Environmental Reality Triggers Agronomic Emergency in Crops

Robert Savé

Environmental Reality Triggers Agronomic Emergency in Crops

Climate change and viticulture: how drought and disease are driving to an agronomic emergency and reshaping sustainable crop strategies.

Anthropogenic climate change has been evident for over three decades. Initially, there was neither scientific nor societal consensus attributing this change to human activity; it was often explained by natural cycles or inherent climate variability. This perspective was particularly prevalent in Mediterranean climates, characterized by spatial and temporal variability and dual stressors: summer droughts with high temperatures and radiation, and cold winters with autumn and spring rainfall.

Moreover, climate change wasn’t fully acknowledged due to the often underappreciated perception of risk.

In recent years, to bring solutions closer to reality and foster collaboration among countries and institutions sharing similar ecosystems and geographies, the MedECC (Mediterranean Experts on Climate and Environmental Change) network was established. Its goal is to find responses for the Mediterranean region, which is and will continue to be affected by global warming, other environmental changes, resource overexploitation, and air and water pollution.

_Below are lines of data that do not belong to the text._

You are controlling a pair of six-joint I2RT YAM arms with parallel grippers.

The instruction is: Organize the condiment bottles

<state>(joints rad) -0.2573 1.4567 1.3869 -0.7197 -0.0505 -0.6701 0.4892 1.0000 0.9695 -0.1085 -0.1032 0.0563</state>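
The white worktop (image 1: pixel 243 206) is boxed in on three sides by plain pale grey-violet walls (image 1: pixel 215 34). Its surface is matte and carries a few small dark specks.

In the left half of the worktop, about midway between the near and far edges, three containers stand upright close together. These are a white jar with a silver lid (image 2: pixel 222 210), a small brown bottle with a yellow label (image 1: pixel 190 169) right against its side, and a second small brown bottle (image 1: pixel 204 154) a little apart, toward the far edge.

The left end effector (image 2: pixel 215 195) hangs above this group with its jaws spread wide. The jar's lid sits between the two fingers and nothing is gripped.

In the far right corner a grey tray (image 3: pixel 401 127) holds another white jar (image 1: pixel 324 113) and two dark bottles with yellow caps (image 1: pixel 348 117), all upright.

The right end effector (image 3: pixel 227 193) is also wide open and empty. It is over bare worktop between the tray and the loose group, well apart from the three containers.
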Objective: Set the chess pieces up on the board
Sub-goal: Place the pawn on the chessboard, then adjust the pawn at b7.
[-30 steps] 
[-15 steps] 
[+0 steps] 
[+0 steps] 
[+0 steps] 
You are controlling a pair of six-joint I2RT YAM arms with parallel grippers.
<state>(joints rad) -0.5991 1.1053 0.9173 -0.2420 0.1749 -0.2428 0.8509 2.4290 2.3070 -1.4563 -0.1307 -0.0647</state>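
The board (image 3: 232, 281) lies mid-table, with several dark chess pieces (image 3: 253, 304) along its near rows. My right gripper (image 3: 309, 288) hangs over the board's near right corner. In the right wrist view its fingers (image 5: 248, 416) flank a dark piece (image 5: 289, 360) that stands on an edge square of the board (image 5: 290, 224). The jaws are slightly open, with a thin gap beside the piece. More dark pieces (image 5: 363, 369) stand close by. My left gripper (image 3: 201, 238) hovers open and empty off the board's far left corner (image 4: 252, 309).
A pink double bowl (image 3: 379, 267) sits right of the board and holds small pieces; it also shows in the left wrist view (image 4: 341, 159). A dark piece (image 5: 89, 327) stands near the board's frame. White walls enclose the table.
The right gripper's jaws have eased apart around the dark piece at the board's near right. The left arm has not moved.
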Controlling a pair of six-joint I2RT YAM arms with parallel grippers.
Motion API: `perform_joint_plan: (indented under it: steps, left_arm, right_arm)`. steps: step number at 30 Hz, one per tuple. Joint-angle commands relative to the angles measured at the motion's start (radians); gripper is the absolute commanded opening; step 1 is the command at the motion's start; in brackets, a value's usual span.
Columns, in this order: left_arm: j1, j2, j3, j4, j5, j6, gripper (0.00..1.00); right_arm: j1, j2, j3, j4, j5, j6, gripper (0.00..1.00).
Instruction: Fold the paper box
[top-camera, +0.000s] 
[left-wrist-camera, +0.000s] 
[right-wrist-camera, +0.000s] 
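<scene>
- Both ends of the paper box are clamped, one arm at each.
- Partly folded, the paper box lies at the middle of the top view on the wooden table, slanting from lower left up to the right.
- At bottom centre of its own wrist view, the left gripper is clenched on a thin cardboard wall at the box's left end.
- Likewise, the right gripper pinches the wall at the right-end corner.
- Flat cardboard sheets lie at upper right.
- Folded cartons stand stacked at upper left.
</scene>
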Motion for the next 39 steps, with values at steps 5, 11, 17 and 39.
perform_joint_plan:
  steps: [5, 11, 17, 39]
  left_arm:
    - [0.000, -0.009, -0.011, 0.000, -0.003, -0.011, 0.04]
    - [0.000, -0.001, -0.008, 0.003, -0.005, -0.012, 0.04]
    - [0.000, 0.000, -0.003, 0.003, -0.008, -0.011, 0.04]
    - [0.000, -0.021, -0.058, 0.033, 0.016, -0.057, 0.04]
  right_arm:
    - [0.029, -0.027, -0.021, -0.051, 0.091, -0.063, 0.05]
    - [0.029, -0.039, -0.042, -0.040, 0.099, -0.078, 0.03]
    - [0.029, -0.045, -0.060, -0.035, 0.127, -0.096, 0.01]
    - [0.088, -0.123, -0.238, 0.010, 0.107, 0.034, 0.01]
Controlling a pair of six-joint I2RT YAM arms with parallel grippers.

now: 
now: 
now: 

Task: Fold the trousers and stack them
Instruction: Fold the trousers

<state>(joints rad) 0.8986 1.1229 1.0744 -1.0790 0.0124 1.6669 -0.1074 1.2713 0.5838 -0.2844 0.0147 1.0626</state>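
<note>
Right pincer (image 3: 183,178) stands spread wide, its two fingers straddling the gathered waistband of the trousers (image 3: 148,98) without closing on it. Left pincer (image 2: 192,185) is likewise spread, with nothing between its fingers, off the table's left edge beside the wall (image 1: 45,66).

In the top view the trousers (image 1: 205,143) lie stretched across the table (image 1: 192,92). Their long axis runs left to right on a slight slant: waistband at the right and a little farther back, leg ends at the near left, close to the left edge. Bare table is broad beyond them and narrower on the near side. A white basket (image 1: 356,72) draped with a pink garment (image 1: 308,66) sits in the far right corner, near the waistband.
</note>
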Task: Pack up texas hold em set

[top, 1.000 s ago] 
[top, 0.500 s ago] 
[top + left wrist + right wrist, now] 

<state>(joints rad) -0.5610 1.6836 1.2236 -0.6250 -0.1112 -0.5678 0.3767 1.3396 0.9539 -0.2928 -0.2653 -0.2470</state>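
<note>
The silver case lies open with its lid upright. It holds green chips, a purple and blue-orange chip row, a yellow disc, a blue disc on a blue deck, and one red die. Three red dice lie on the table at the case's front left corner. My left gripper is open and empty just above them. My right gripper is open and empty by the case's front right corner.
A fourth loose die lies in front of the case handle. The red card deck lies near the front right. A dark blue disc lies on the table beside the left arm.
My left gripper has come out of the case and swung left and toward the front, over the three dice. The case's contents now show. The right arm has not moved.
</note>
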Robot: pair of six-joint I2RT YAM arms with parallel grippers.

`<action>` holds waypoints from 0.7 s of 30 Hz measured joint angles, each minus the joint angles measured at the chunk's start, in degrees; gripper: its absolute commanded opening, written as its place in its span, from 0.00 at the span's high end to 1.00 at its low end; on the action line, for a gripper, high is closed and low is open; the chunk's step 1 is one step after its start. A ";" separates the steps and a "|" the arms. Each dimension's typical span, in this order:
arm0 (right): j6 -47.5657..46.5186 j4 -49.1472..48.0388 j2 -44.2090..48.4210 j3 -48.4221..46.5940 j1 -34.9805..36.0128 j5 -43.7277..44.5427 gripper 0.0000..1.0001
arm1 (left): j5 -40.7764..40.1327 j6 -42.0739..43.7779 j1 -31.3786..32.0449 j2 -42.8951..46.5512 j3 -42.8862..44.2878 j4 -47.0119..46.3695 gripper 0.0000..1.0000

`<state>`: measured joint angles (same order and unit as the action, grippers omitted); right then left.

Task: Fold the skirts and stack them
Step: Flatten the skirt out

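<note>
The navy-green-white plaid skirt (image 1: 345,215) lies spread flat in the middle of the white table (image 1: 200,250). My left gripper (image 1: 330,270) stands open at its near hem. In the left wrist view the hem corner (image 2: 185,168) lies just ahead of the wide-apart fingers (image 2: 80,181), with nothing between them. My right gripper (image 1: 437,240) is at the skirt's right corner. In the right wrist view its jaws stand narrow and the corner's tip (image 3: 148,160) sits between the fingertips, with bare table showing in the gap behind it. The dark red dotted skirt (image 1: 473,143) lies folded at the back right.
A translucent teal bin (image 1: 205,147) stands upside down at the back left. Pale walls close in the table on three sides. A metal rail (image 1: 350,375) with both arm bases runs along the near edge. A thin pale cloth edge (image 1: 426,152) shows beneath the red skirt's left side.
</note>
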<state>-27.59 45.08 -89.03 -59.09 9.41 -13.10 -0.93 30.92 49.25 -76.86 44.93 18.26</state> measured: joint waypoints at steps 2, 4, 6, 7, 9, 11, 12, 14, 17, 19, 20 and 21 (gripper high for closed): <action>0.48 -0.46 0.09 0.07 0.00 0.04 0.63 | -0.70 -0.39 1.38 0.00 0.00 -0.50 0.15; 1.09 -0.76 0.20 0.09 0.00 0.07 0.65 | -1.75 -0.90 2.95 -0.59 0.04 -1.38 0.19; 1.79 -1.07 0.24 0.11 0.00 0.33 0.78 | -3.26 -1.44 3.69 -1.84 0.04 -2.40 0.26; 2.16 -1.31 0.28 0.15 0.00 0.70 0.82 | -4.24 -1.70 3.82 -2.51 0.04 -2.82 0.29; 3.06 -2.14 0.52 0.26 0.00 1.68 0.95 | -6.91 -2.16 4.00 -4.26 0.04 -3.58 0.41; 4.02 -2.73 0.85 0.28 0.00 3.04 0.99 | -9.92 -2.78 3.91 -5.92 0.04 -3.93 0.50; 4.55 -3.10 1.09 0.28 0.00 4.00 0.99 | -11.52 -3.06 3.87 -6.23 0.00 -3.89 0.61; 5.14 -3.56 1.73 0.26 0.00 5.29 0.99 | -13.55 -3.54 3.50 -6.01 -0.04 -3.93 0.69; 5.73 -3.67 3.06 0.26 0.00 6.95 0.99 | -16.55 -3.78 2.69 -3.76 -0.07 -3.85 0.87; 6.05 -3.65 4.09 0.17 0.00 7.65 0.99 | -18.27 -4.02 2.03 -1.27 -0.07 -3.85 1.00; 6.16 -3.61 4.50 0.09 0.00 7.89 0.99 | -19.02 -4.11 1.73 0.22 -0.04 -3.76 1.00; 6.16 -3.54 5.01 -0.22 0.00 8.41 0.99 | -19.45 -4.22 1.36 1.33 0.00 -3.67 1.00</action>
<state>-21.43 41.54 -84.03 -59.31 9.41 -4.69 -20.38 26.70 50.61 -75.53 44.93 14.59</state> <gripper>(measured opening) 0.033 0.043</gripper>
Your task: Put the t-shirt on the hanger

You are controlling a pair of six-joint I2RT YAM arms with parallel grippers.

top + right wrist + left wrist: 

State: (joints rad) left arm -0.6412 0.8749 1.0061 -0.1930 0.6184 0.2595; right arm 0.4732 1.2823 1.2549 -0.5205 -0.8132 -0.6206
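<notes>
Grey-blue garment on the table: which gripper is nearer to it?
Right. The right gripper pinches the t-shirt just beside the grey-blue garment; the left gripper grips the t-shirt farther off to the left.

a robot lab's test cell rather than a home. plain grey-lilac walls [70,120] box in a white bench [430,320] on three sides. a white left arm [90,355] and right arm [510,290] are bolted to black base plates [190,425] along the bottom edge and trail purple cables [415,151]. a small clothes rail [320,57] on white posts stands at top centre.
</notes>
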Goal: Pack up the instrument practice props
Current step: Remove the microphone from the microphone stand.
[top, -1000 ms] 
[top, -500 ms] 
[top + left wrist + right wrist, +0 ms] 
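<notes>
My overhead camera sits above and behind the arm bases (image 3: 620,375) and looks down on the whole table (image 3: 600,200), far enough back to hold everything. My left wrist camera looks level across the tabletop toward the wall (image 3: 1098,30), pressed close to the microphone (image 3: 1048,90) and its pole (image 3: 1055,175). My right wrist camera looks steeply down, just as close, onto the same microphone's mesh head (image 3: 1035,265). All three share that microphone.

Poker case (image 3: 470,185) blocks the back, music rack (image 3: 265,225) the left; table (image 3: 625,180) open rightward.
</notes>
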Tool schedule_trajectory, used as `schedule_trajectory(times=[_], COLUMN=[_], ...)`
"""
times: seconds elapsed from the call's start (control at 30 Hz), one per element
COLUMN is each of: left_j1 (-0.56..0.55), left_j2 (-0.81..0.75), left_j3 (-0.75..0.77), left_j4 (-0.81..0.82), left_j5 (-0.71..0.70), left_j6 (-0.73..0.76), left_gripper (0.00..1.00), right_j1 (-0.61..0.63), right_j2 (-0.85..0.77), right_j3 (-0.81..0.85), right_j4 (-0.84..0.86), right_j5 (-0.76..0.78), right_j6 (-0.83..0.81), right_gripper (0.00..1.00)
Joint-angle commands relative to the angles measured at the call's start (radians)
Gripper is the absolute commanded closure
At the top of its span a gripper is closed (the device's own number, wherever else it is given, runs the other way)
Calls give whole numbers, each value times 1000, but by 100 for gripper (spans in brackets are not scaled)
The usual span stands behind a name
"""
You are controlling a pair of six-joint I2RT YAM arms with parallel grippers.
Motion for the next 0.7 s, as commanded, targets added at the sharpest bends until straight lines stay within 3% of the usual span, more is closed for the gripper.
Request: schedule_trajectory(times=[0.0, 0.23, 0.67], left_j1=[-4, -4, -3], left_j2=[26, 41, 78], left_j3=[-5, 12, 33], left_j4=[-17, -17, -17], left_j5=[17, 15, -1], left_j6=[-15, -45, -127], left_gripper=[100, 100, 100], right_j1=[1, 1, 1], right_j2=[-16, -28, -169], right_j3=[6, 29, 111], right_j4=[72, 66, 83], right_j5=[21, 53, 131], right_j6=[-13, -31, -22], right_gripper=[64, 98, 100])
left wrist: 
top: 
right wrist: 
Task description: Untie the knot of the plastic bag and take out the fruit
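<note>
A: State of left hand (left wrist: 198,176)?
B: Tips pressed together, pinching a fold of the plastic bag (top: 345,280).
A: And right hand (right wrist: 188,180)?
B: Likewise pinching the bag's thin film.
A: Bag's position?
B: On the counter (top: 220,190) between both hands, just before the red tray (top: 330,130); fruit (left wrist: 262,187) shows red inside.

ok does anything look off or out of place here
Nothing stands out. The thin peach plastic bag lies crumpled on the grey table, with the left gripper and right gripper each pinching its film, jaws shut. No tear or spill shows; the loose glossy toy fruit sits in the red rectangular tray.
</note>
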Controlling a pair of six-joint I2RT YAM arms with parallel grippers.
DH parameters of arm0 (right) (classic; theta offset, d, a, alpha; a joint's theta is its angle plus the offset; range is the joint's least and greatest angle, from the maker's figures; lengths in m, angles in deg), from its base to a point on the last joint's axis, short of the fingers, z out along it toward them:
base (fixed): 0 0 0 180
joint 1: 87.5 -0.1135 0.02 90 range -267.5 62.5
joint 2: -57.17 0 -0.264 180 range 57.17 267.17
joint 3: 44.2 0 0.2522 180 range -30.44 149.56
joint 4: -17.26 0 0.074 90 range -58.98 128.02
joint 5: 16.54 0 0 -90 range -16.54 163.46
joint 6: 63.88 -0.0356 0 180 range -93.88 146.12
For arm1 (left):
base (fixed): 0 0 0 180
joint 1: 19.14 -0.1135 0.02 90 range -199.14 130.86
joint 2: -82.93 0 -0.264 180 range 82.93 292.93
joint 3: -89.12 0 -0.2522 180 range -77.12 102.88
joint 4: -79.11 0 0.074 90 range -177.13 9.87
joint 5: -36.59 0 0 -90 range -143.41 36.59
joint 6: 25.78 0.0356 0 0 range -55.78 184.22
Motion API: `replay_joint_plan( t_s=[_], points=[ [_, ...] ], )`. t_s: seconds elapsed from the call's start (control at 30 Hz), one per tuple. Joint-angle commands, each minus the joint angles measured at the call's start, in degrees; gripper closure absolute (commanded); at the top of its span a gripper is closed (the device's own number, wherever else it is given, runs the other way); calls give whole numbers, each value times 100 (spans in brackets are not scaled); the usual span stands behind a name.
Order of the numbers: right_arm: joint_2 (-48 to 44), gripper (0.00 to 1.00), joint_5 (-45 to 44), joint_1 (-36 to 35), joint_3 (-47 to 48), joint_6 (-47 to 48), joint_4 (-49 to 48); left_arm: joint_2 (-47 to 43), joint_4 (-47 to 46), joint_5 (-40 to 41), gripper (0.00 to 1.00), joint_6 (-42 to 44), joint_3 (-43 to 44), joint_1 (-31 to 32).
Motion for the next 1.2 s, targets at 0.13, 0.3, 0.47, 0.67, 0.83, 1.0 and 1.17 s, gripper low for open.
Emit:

This new outcome was developed through an exchange with the Joves Agricultors i Ramaders de Catalunya (Spain) and made possible with the voluntary contribution of the MedECC members and authors, Robert Savé Monserrat (IRTA, UAB, Spain) and Arnau Queralt-Bassa (Advisory Council for the Sustainable Development of Catalonia, Spain), as well as the support of Plan Bleu (France).

Agriculture in the Mediterranean region has gained global recognition for its efficient resource management and the quality and stability of its final products. This success is rooted in agronomic methods based on eco-physiological and genetic knowledge of cultivated varieties and rootstocks. However, growth, yield, and quality of marketable products heavily depend on climate, which has been changing noticeably since the last century and will continue to do so unless common sense prevails.

Climate change projections for the Mediterranean indicate reductions in total available water this century. Considering global changes—including land use, energy costs, population growth, industrial needs, and biodiversity maintenance—there’s an anticipated increase in competition for water, necessitating prioritization based on needs.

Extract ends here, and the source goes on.